Mark Reiber, of Symmes Township, contends he was falsely arrested during an Aug. 2, 1997, incident by then-Arlington Heights Police Officer James Toles, who now is an officer with the Lockland Police.
Mr. Reiber also accuses village officials of preventing him from filing a complaint against Officer Toles and that this incident deprived him of the fundamental right to work and earn a living. He is asking at least $2 million in damages.
Mr. Reiber contends Officer Toles assaulted him and arrested him without probable cause. He said after the incident that Joe Harper, then an Arlington Heights police lieutenant, refused to take a complaint against Officer Toles.
Lt. Harper retired from the department in January.
According to the lawsuit, Mr. Reiber and a friend went to the village fire department to speak with a firefighter who wanted to talk to them, but were told the firefighter was at his home.
Mr. Reiber went to the firefighter's home but was told he wasn't there. As he left, the suit states, Mr. Reiber was approached by Officer Toles and another Arlington Heights police officer.
The suit states that Officer Toles elbowed Mr. Reiber and prevented him from walking away until he answered several questions.
Arlington Heights village attorney Terry Ladrigan would not comment on the lawsuit.
However, Arlington Heights Police Chief Charles Huff said there was never any arrest and that there was probable cause to stop Mr. Reiber and question him because a radio call came in from someone warning police that Mr. Reiber might start trouble.
Mr.

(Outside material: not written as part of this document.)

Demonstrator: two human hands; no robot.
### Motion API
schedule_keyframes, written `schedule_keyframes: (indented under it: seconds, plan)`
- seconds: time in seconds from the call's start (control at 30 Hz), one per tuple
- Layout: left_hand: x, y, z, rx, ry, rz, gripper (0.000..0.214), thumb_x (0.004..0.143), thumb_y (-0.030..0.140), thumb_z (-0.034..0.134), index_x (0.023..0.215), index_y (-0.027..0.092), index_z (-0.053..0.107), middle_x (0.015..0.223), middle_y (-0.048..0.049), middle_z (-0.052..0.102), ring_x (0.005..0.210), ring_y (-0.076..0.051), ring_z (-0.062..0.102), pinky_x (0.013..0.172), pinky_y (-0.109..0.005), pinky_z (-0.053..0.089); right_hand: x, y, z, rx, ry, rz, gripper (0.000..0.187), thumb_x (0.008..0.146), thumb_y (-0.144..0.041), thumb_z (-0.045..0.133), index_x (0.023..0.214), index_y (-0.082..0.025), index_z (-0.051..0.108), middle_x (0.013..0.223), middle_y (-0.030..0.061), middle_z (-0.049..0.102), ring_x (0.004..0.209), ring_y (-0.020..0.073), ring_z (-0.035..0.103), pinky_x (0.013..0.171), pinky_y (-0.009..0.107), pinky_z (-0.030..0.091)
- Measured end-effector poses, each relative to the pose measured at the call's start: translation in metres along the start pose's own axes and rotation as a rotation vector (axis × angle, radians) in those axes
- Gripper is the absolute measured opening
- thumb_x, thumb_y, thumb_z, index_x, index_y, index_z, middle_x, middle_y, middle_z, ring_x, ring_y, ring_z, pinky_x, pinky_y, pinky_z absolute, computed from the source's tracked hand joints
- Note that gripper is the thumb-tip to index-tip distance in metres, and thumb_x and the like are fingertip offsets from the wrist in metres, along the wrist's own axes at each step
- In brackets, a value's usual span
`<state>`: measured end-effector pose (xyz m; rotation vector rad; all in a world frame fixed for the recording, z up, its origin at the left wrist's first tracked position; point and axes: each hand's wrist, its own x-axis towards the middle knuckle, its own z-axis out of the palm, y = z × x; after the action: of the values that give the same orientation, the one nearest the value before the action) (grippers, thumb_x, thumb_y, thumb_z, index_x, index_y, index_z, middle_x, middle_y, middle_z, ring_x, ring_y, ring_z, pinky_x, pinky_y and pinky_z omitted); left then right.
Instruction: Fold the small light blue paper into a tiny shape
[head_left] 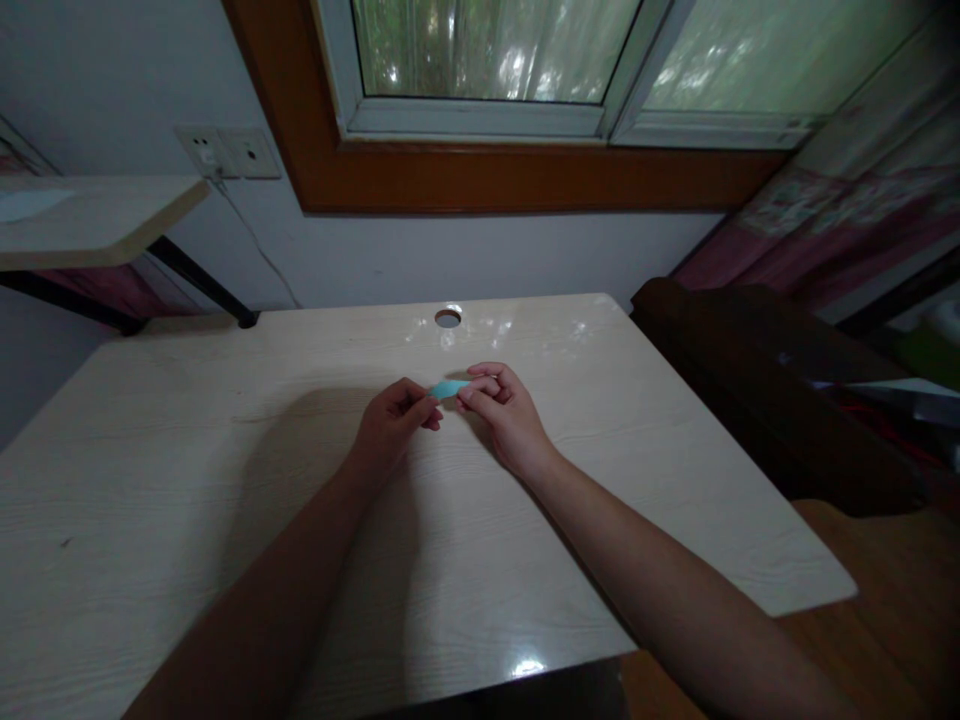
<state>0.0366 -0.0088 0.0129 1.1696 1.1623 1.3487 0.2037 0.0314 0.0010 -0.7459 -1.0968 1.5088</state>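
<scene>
A small, flat turquoise piece, perhaps paper, (449,389) is stretched between my two hands, over the far middle of the desk. My left hand (395,415) pinches its left end between thumb and fingers. The right end sits in the pinch of my right hand (508,408), whose outer fingers are loosely curled. Fingertips cover both ends, so the full shape of the piece is hidden.
The pale wood-grain desk (300,480) has a round cable hole (448,318) near its back edge. At the left stands a raised shelf (97,215) on black legs. Behind are a wall socket with a cord (225,155) and a window (480,110). Dark brown furniture (765,400) lies right.
</scene>
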Motion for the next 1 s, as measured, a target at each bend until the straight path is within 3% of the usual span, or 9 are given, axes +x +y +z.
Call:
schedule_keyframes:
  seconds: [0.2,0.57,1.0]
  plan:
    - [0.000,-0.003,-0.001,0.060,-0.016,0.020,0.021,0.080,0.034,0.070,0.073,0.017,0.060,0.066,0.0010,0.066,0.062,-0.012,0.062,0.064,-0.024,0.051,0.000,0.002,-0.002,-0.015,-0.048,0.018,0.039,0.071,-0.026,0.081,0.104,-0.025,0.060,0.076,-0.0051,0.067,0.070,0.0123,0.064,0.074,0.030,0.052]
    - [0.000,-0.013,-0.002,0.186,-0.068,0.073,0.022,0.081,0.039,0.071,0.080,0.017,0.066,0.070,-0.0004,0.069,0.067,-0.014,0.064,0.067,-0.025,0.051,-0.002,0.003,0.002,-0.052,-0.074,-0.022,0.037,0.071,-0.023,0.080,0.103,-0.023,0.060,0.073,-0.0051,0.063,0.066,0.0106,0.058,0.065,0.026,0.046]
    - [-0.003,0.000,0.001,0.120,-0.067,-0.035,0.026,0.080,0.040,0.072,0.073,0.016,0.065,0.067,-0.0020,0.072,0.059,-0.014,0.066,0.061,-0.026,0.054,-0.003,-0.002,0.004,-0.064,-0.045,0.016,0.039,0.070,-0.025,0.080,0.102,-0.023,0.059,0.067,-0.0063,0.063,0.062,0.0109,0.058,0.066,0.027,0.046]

Reiber, who was a Lockland police officer at the time, was fired a month after the incident.
His suit also states that Officer Toles filed a written complaint against him with Lockland and falsely testified against him during Mr. Reiber's employment hearing.
Mr. Reiber added that Officer Toles had applied to Lockland for a job and knew that if Mr. Reiber should be fired, he would probably be hired.
Mr. Reiber was fired from Lockland's police department Sept. 6, 1997, for reasons including conduct unbecoming to an officer, failure to obey orders given by a proper authority, and gross neglect of duty as a police officer.
He appealed his firing to Lockland's village council, which upheld the decision.
However, in October 1998, a Hamilton County magistrate overturned the village's decision and reduced it to a 60-day suspension without pay and ordered the village to rehire Mr. Reiber.
Village Special Counsel Terrence M. Donnellon said Friday that the village has appealed the decision.
Mr. Reiber has not been rehired.
He has given information to the Hamilton County prosecutor's office which resulted in the April indictment of Lockland Police Chief Ken Johnson.
The chief is accused of falsifying payroll documents to obtain overtime he had not worked. He has been suspended with pay pending the outcome of his June trial.
Taking a cue from the many residents who have rallied in support of the chief, village council unanimously approved a resolution of support for the chief Tuesday.
It's what we wanted to do, said Village Administrator Evonne Kovach.